• **Collected material**

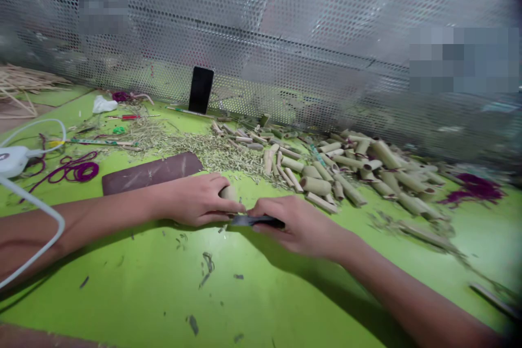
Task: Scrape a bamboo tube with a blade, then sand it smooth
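Observation:
My left hand (202,199) is closed around a short piece of bamboo (228,192), and only its pale rounded end shows past the thumb. In my right hand (304,225) is a knife with a black handle (267,221). Its short grey blade (241,221) points left and lies just below my left fingertips, close to the bamboo. Whether the edge touches the bamboo is hidden. Both hands are low over the green table (155,293), fingertips nearly meeting. Behind my left wrist lies a dark brown sheet (150,174), perhaps sandpaper.
Cut bamboo pieces (367,166) are heaped at the right, with shavings (220,155) beside them. A phone (201,89) leans on the perforated metal screen (253,27). Purple cord (81,168) and a white cable (57,223) lie left, the cable crossing my left forearm. Purple fibre (475,187) lies far right.

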`<state>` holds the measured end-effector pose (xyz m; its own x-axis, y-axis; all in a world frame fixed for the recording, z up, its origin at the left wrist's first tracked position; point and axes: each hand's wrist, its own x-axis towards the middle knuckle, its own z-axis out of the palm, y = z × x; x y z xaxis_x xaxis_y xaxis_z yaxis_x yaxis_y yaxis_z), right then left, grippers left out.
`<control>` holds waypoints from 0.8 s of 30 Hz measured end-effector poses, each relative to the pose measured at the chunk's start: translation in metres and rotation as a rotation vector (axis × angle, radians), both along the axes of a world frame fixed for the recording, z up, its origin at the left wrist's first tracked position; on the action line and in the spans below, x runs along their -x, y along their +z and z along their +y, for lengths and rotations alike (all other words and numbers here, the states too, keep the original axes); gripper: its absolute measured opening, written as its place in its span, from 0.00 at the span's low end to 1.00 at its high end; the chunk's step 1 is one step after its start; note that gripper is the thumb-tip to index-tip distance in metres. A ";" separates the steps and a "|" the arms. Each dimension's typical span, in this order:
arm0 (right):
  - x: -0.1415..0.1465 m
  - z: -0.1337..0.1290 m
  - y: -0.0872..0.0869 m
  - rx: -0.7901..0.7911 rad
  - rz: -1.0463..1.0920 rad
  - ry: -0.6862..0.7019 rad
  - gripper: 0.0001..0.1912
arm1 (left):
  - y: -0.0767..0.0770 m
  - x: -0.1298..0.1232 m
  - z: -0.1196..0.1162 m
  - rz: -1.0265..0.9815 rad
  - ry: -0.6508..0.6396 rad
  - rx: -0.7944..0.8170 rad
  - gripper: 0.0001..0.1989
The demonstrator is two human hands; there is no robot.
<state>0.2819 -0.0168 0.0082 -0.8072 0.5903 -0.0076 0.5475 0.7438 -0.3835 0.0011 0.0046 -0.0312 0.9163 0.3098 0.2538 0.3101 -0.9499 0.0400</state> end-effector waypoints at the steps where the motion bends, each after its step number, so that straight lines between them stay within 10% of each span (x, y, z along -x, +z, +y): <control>1: 0.000 0.000 0.000 -0.011 0.017 -0.023 0.06 | -0.001 0.000 0.001 -0.017 0.004 0.032 0.21; 6: 0.009 -0.004 -0.005 -0.126 0.021 -0.160 0.05 | -0.005 0.001 0.003 -0.130 0.040 0.189 0.26; 24: 0.009 -0.005 -0.016 -0.126 0.059 -0.089 0.06 | 0.001 0.000 -0.004 -0.037 0.024 -0.005 0.23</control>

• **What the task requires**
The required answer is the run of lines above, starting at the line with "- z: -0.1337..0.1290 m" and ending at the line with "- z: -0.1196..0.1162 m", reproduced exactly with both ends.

• **Answer to this exercise**
  - z: -0.1337..0.1290 m
  - y: -0.0872..0.0869 m
  - rx: -0.7901..0.7911 rad
  - rz: -1.0463..1.0920 rad
  - ry: -0.6862..0.7019 rad
  - gripper: 0.0001..0.1912
arm1 (left):
  - y: -0.0767..0.0770 m
  - x: -0.1298..0.1232 m
  - z: -0.1196..0.1162 m

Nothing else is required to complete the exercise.